There are basically three criteria by which to judge a public policy: efficiency, equity and liberty. To what degree does the policy allow us to achieve a social objective at minimum cost? (Efficiency) To what degree does the policy treat people fairly? (Equity) And to what degree does it leave individuals free to make their own decisions? (Liberty)

With respect to efficiency, there are three things you need to know about our health care system:

  1. Virtually every serious problem we have stems from one and only one source: unwise government policies that create perverse incentives. When we act on those incentives, we do things that make costs higher, quality lower and access more difficult than would otherwise have been the case.
  2. The majority of those problems stem from one unwise policy in particular: the way the federal government subsidizes private health insurance.
  3. In judging reform proposals, therefore, the most important question is: To what degree does the reform remove the perverse incentives of the current system and replace them with better ones?

On these issues, I see the Republican and Democratic approaches as different as night and day.

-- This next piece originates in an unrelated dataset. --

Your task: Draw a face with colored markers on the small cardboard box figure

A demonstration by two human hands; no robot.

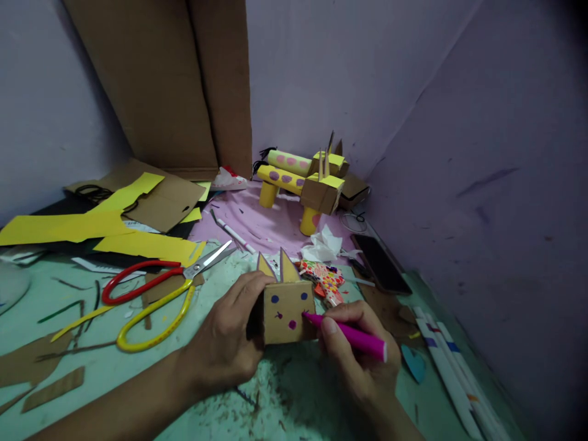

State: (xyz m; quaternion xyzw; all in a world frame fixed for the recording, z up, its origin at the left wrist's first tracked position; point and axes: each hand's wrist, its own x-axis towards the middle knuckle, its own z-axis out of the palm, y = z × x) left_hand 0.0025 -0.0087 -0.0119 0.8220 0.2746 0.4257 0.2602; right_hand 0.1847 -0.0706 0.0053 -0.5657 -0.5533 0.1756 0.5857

Let’s call the whole thing off.

 

Consider what the current system of subsidies is all about:

  • People who obtain insurance through an employer are able to buy insurance with pre-tax dollars, whereas people who purchase insurance on their own are basically forced to purchase it with after-tax dollars. For a middle-income family, having to buy individual coverage almost doubles the after-tax cost of the insurance. This encourages people on their own to remain uninsured and to seek insurance through an employer if a family member happens to get sick.
  • Group insurance, however, is not portable. So the kind of insurance the government encourages all of us to have is the kind of insurance that does not travel with us from job to job and in and out of the labor market. This, in turn, virtually guarantees problems with pre-existing conditions and lack of continuity of care.
  • Further, the subsidy for employer-provided coverage is open-ended. This means people can always lower their taxes by buying more insurance. As a result, most Americans are over-insured ― leaving patients with perverse incentives to over-consume care and providers with perverse incentives to maximize against payment formulas. This is the principle reason why health spending is growing faster than our incomes in this country and elsewhere around the world.
  • Also, until recently the subsidy for employer-purchased insurance applied only to third-party insurance and not to self-insurance (say, through a Health Savings Account). This encouraged everyone to (wastefully) rely on third parties to pay every medical bill. This, in turn, destroyed price competition and quality competition and effectively suppressed normal market forces throughout the health care system. Although we now allow tax-advantaged self-insurance, the conditions are highly restrictive.

What does the Affordable Care Act do about all this? It leaves every single one of those perverse incentives in place and adds new ones! What does the Republican approach do? It eliminates every one of them by offering a fixed sum, refundable tax credit for the purchase of private health insurance. Every individual and every family would get the same amount of help from government, regardless of where the insurance is purchased ― at the office, in an exchange or in the marketplace.

People would no longer be encouraged to buy employer-specific, non-portable coverage. Because the subsidy is a fixed sum, it would apply only to the core insurance we want everybody to have. Any additional insurance would be purchased with after-tax dollars. People would be discouraged from buying an additional dollar of insurance unless it was more valuable than a dollar spent on other goods and services.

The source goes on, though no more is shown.